* The problem *
Each line of the records below that holds "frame" should be returned.

* Data shown *
+ + + + +

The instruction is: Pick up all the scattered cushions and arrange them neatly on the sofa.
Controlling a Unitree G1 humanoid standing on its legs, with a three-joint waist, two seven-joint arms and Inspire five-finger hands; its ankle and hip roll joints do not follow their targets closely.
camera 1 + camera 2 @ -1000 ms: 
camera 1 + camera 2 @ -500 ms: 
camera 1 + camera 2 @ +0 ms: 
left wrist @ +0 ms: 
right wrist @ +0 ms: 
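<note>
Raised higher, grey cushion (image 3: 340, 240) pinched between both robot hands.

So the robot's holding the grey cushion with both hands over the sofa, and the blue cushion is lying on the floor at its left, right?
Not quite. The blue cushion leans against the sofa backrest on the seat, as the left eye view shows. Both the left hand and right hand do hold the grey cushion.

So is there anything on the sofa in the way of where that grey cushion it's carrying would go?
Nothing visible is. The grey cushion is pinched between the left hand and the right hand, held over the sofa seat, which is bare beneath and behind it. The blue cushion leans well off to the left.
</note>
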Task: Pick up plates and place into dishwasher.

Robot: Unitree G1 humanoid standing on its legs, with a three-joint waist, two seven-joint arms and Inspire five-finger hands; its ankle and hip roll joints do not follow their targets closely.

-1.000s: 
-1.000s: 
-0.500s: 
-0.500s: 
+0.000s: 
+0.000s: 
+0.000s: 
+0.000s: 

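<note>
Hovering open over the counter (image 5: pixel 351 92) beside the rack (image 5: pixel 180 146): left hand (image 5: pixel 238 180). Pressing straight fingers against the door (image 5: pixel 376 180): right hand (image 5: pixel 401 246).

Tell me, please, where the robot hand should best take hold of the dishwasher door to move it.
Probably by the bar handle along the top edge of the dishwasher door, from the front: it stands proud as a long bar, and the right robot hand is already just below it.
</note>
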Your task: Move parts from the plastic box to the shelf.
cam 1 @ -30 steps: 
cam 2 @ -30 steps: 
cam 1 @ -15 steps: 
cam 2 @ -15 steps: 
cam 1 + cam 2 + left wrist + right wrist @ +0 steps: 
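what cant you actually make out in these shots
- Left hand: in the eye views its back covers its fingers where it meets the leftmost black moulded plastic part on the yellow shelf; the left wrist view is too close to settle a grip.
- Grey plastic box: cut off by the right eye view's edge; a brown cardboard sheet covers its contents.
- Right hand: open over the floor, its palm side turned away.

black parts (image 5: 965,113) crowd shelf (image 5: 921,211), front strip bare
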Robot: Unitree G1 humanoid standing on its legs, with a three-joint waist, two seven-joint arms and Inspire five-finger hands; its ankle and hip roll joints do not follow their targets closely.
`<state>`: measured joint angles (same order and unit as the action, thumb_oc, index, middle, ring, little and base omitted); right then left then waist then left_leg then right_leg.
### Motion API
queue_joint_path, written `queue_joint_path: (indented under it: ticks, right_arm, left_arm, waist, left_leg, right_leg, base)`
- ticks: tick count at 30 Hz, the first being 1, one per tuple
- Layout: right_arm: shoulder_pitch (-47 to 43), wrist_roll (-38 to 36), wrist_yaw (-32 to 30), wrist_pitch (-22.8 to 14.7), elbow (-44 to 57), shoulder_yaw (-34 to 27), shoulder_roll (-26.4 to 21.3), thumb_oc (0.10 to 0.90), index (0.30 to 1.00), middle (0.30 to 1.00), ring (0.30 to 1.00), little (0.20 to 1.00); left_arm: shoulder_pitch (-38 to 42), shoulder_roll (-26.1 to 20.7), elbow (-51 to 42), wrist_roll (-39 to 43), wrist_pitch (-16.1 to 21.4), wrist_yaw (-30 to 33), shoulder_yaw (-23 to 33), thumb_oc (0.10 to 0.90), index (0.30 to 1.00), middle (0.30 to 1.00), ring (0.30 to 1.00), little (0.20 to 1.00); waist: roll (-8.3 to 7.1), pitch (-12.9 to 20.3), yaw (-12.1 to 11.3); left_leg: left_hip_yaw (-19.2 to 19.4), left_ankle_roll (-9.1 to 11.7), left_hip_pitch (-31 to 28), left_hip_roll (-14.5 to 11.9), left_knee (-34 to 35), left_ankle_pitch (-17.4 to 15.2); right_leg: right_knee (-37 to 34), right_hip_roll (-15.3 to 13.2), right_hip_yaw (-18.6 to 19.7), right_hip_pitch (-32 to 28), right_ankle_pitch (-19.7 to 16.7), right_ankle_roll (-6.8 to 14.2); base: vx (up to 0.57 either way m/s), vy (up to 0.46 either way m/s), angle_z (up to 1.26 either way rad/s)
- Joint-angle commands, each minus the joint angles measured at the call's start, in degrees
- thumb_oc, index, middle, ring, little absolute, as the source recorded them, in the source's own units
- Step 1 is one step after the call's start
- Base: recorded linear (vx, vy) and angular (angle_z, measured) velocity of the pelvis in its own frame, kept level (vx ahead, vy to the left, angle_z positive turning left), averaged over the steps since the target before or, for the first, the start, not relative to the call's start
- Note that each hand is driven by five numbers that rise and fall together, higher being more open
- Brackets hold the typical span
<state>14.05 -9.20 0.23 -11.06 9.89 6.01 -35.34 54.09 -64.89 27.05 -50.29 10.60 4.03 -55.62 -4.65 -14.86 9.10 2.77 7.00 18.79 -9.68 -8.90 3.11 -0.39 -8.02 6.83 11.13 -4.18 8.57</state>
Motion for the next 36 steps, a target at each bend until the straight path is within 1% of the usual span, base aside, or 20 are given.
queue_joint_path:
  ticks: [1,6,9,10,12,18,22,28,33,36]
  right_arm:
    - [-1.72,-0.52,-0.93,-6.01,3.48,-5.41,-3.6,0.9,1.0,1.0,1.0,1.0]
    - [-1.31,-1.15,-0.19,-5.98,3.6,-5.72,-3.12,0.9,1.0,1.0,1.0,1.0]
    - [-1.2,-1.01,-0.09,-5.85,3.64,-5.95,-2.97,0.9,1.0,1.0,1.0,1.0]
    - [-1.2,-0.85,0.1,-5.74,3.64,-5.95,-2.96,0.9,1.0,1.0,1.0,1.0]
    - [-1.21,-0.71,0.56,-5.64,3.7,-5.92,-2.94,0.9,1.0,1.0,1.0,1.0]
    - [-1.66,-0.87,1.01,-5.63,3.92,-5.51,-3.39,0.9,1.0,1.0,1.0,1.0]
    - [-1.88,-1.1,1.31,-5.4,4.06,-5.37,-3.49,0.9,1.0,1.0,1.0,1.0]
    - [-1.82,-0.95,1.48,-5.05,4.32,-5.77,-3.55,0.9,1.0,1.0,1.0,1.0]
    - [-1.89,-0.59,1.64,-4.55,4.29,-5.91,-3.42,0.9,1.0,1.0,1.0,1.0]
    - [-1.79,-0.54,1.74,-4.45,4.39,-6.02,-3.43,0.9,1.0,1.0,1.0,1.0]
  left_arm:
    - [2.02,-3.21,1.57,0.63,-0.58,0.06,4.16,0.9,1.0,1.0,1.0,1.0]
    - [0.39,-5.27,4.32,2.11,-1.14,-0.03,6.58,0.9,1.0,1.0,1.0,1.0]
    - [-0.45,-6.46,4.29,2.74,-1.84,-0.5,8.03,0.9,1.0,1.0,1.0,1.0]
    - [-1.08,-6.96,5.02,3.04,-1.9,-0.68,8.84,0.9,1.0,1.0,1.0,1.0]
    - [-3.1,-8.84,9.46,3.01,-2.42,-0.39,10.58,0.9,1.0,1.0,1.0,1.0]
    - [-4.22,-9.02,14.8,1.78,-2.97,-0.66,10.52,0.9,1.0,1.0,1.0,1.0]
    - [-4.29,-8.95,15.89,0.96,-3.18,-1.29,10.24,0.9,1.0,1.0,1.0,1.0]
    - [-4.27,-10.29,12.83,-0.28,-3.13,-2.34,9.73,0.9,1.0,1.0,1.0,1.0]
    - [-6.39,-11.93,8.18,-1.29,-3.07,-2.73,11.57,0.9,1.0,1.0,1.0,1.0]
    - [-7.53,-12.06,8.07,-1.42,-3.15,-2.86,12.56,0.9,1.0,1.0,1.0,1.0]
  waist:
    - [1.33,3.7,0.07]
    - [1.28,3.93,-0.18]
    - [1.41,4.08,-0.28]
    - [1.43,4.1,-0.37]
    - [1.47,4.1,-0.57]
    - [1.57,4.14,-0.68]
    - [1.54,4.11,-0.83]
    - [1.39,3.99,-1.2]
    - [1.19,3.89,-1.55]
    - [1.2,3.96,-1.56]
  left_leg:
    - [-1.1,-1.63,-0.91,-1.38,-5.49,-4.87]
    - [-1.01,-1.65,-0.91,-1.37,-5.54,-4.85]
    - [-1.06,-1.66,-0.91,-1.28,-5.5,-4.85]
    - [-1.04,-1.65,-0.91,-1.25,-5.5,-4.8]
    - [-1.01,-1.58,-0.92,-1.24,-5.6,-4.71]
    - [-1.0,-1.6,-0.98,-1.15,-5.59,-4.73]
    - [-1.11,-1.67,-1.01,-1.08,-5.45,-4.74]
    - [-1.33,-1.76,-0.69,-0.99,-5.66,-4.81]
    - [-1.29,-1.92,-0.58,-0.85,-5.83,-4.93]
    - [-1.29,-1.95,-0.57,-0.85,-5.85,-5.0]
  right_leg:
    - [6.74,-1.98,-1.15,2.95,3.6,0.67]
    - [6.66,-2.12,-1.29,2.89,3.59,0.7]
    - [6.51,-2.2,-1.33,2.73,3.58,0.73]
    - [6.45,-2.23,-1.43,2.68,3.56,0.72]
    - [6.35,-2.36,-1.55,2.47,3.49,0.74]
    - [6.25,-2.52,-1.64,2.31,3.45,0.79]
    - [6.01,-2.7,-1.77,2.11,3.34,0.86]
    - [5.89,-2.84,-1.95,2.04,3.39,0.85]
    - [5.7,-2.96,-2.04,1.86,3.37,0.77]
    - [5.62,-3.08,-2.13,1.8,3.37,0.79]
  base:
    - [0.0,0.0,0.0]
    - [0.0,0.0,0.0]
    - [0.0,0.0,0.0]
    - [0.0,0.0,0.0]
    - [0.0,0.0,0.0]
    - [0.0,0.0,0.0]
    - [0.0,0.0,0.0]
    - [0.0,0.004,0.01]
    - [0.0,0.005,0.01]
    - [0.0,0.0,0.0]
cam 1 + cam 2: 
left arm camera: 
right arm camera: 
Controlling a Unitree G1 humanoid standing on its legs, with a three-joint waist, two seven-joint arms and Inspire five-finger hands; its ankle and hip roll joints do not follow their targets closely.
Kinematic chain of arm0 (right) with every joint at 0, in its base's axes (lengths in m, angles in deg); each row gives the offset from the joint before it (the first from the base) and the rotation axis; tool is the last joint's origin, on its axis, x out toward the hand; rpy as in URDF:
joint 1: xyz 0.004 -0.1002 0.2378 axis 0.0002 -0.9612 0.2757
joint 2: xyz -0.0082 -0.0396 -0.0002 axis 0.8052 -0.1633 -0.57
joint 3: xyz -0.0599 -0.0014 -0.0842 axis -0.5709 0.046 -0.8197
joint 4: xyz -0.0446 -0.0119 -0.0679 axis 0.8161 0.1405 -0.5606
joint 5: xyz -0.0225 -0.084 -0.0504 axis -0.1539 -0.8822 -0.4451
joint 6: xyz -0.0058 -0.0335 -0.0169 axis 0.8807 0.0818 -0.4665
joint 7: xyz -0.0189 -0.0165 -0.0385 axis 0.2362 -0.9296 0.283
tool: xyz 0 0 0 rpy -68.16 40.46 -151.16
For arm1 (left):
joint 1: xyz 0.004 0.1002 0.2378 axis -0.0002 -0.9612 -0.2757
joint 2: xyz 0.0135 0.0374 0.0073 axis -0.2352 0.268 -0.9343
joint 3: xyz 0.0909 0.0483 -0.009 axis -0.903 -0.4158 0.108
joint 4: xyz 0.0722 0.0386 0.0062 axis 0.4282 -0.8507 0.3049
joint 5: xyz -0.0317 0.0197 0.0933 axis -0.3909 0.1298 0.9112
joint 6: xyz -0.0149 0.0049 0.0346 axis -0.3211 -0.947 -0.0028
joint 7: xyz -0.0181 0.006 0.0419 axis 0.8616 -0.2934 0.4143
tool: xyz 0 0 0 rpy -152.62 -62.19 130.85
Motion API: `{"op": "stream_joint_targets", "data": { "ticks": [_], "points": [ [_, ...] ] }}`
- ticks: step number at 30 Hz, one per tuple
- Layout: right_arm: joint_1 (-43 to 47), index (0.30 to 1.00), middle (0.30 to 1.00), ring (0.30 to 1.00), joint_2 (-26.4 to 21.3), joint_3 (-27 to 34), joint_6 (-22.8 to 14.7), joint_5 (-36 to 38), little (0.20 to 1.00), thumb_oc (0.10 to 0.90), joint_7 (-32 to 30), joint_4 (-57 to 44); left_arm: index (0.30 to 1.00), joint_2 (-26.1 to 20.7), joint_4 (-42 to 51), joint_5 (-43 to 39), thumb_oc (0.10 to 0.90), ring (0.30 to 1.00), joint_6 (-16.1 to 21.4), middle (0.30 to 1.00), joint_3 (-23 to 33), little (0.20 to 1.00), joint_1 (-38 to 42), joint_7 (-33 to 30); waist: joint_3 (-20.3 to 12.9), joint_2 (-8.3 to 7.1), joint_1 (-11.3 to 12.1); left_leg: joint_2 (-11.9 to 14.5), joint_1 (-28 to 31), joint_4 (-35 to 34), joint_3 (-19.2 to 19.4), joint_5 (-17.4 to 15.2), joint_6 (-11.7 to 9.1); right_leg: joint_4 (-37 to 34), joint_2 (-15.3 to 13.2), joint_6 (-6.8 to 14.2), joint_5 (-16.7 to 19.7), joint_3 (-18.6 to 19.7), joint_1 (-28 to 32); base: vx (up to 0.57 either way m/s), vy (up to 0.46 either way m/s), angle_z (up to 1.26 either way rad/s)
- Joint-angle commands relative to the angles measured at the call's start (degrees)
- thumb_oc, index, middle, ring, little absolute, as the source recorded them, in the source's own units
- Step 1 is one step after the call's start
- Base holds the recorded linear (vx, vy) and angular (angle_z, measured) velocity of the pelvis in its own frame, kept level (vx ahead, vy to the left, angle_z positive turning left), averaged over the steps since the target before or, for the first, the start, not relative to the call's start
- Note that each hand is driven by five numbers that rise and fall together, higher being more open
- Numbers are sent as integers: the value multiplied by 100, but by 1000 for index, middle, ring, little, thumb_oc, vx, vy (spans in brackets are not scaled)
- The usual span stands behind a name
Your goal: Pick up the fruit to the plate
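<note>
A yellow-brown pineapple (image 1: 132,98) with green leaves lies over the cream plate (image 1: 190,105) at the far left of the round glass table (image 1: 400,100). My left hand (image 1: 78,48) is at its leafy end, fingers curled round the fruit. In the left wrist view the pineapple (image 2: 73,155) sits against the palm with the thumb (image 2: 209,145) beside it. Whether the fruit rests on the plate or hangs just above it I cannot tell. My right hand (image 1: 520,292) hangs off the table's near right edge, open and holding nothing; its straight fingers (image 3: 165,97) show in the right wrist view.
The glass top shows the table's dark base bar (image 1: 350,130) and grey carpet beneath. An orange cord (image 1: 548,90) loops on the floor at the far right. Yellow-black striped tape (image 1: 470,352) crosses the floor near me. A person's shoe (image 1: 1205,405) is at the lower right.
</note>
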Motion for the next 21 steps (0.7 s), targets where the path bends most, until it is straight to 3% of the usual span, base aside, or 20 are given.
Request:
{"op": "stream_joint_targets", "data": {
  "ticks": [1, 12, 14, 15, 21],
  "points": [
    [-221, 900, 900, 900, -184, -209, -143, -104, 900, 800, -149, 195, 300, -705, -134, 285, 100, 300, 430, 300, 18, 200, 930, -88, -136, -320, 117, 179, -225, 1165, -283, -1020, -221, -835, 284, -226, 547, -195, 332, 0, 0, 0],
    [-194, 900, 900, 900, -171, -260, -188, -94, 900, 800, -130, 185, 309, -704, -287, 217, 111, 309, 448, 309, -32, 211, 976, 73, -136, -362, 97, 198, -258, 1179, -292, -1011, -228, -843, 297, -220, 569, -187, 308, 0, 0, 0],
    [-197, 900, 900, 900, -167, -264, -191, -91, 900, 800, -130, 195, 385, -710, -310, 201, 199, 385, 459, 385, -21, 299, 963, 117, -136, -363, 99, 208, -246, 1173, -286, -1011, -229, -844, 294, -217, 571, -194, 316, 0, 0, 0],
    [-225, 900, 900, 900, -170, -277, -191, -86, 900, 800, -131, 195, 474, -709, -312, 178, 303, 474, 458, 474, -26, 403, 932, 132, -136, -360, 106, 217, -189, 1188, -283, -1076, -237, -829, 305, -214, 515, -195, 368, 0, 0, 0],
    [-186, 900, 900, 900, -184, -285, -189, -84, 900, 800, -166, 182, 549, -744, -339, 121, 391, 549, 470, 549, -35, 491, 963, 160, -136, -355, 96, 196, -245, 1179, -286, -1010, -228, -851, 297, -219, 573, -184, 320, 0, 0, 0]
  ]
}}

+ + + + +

* Task result *
- Base: recorded linear (vx, vy) and angular (angle_z, measured) velocity of the pelvis in its own frame, kept level (vx ahead, vy to the left, angle_z positive turning left), averaged over the steps since the target before or, for the first, the start, not relative to the call's start
- Base holds the recorded linear (vx, vy) and angular (angle_z, measured) velocity of the pelvis in its own frame, kept level (vx ahead, vy to the left, angle_z positive turning left), averaged over the steps since the target before or, for the first, the start, not relative to the call's start

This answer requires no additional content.